Assignment ▸
In full and exactly, please return the records, but keep out the pictures.

──────────────────────────────

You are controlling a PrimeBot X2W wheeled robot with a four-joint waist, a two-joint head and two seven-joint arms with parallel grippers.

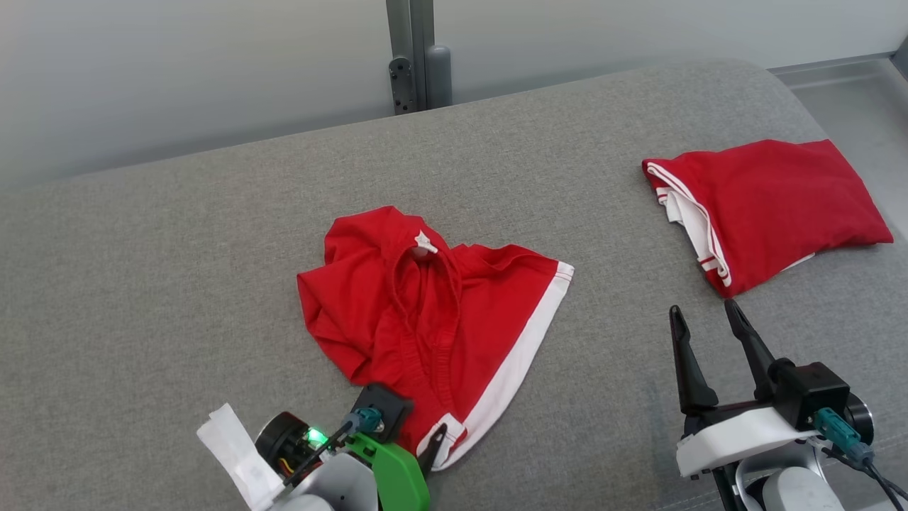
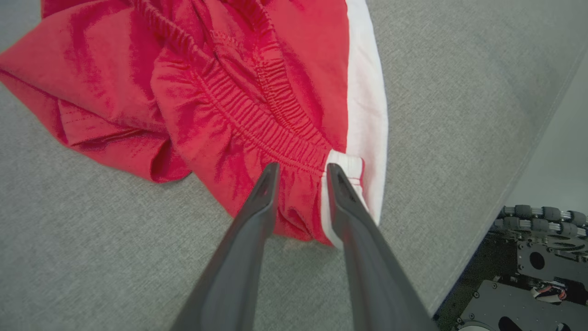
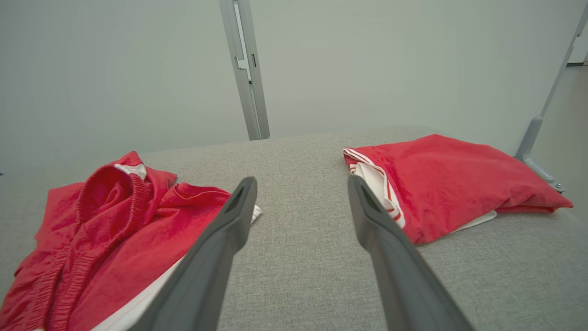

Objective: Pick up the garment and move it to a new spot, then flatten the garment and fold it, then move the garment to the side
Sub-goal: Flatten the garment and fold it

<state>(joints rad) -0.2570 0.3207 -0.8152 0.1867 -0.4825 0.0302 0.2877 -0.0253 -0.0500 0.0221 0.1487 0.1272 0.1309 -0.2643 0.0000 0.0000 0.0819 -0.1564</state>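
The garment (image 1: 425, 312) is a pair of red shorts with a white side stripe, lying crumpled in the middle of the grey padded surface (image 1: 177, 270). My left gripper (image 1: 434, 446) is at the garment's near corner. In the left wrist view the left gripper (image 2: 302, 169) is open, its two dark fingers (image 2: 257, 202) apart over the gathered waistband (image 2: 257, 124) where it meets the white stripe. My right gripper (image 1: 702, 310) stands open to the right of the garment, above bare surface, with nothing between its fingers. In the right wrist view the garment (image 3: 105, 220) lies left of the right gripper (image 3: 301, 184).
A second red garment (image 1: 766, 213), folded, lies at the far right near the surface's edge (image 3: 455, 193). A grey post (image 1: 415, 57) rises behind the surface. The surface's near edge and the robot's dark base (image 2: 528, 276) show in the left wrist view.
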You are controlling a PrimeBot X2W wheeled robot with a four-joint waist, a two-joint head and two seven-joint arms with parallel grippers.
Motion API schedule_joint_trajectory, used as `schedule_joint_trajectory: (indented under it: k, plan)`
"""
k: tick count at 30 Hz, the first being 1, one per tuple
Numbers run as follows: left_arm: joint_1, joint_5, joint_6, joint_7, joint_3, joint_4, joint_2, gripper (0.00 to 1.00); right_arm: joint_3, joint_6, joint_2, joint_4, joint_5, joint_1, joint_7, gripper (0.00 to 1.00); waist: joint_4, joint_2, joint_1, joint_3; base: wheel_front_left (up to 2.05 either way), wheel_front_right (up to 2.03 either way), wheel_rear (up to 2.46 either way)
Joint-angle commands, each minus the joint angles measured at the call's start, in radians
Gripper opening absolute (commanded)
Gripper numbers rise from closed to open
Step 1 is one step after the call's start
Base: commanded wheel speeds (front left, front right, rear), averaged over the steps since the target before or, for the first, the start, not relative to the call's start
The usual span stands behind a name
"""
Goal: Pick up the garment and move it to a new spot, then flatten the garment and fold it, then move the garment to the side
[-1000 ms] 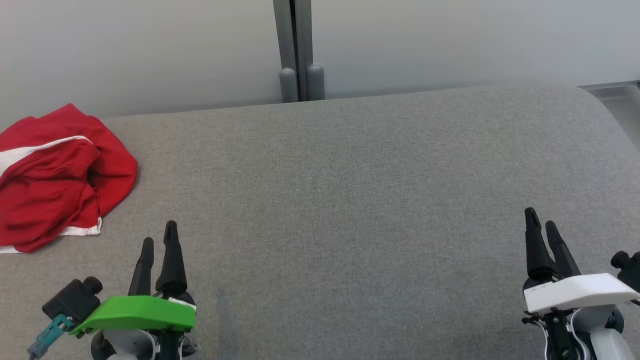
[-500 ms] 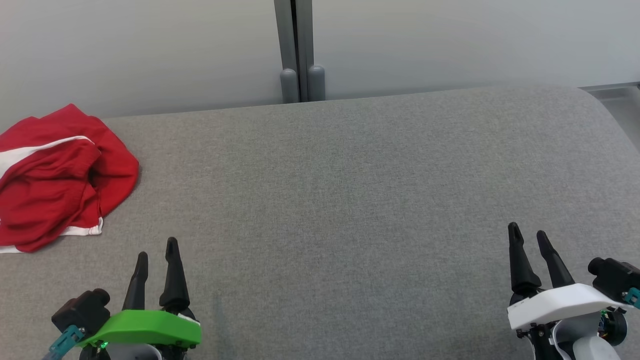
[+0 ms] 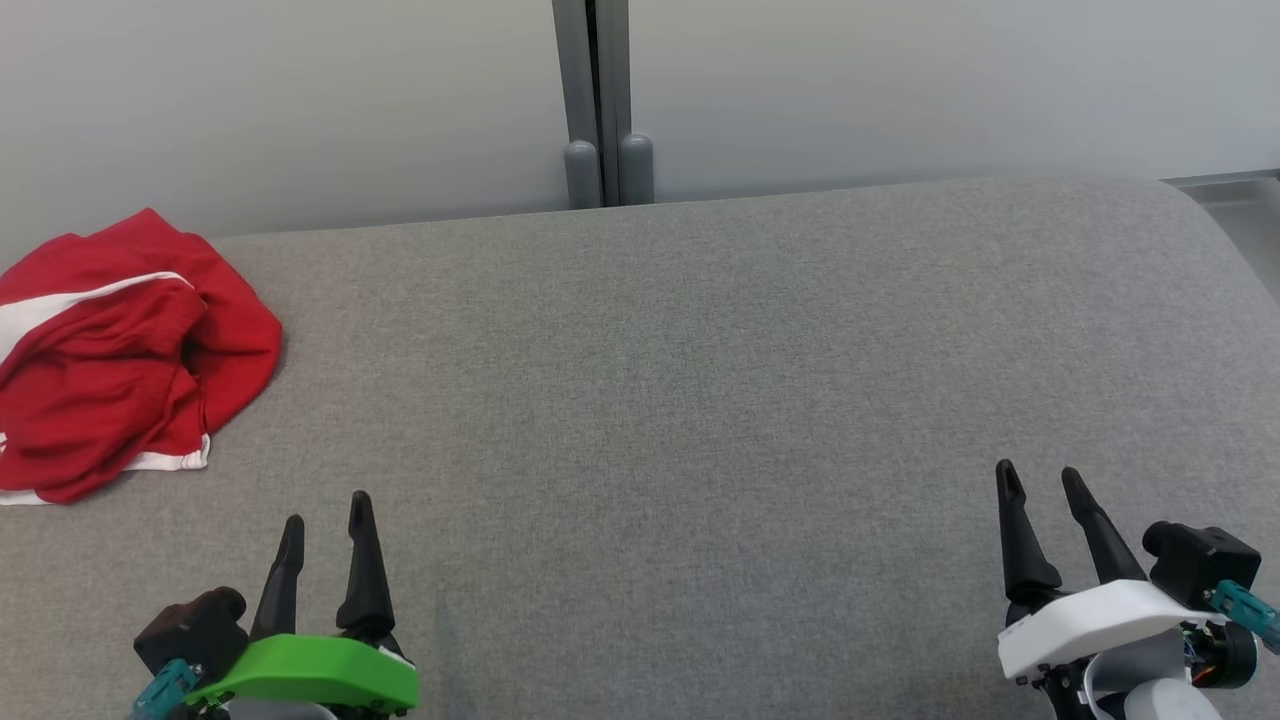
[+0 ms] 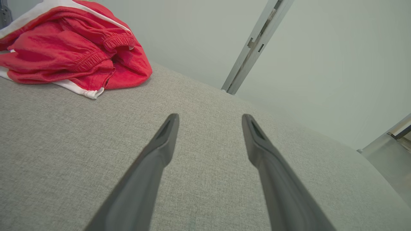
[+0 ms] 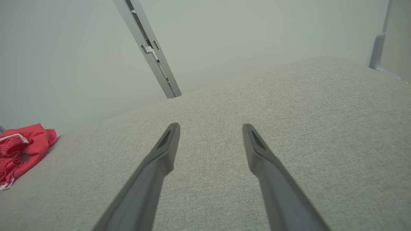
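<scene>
The garment (image 3: 115, 355), red with white stripes, lies crumpled in a heap at the far left of the grey table (image 3: 680, 380). The left wrist view has the garment (image 4: 69, 48) at its upper left, and in the right wrist view the garment (image 5: 19, 150) sits at the left edge. My left gripper (image 3: 326, 510) stands open near the table's front left, below and to the right of the heap, nothing between its fingers (image 4: 160, 150). Low at the front right, my right gripper (image 3: 1038, 478) is open and empty too, far from the cloth.
A grey post (image 3: 597, 100) rises against the pale wall behind the table's far edge. The table's rounded right end (image 3: 1200, 230) meets a metal ledge (image 3: 1240, 195). Broad bare cloth surface stretches between the two grippers.
Both grippers have drawn back toward the table's front edge, the right one also shifting left. The garment has stayed put; the head view has shifted slightly.
</scene>
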Motion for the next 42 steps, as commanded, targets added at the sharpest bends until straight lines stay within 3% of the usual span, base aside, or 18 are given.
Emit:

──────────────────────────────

Expected output ▸
You are controlling a PrimeBot X2W wheeled robot with a four-joint waist, a two-joint head and two seven-joint arms with parallel grippers.


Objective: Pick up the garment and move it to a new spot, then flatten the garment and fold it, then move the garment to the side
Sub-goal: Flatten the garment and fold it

<state>(joints rad) -0.2570 0.3207 -0.8152 0.1867 -0.4825 0.0302 0.2877 -0.0253 -0.0500 0.0221 0.1487 0.1272 0.1309 -0.2643 0.0000 0.0000 0.0819 -0.1564</state>
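The garment (image 1: 425, 312) is a pair of red shorts with a white side stripe, lying crumpled in the middle of the grey padded surface (image 1: 177, 270). My left gripper (image 1: 434, 446) is at the garment's near corner. In the left wrist view the left gripper (image 2: 302, 169) is open, its two dark fingers (image 2: 257, 202) apart over the gathered waistband (image 2: 257, 124) where it meets the white stripe. My right gripper (image 1: 702, 310) stands open to the right of the garment, above bare surface, with nothing between its fingers. In the right wrist view the garment (image 3: 105, 220) lies left of the right gripper (image 3: 301, 184).
A second red garment (image 1: 766, 213), folded, lies at the far right near the surface's edge (image 3: 455, 193). A grey post (image 1: 415, 57) rises behind the surface. The surface's near edge and the robot's dark base (image 2: 528, 276) show in the left wrist view.
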You are controlling a PrimeBot X2W wheeled robot with a four-joint waist, a two-joint head and two seven-joint arms with parallel grippers.
Motion API schedule_joint_trajectory, used as `schedule_joint_trajectory: (indented under it: k, plan)`
"""
k: tick count at 30 Hz, the first being 1, one per tuple
Numbers run as follows: left_arm: joint_1, joint_5, joint_6, joint_7, joint_3, joint_4, joint_2, gripper (0.00 to 1.00); right_arm: joint_3, joint_6, joint_2, joint_4, joint_5, joint_1, joint_7, gripper (0.00 to 1.00); waist: joint_4, joint_2, joint_1, joint_3; base: wheel_front_left (up to 2.05 either way), wheel_front_right (up to 2.03 either way), wheel_rear (up to 2.46 either way)
Joint-angle commands, each minus the joint angles measured at the call's start, in radians
Gripper opening absolute (commanded)
Gripper numbers rise from closed to open
Step 1 is one step after the call's start
Base: commanded wheel speeds (front left, front right, rear), averaged over the steps since the target before or, for the first, the start, not relative to the call's start
The usual span stands behind a name
"""
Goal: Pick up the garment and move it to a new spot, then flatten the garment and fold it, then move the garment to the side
[-1000 ms] 
[-500 ms] 
[+0 ms] 
[+0 ms] 
[+0 ms] 
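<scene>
The garment (image 3: 115, 355), red with white stripes, lies crumpled in a heap at the far left of the grey table (image 3: 680, 380). The left wrist view has the garment (image 4: 69, 48) at its upper left, and in the right wrist view the garment (image 5: 19, 150) sits at the left edge. My left gripper (image 3: 326, 510) stands open near the table's front left, below and to the right of the heap, nothing between its fingers (image 4: 160, 150). Low at the front right, my right gripper (image 3: 1038, 478) is open and empty too, far from the cloth.
A grey post (image 3: 597, 100) rises against the pale wall behind the table's far edge. The table's rounded right end (image 3: 1200, 230) meets a metal ledge (image 3: 1240, 195). Broad bare cloth surface stretches between the two grippers.
Both grippers have drawn back toward the table's front edge, the right one also shifting left. The garment has stayed put; the head view has shifted slightly.
</scene>
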Motion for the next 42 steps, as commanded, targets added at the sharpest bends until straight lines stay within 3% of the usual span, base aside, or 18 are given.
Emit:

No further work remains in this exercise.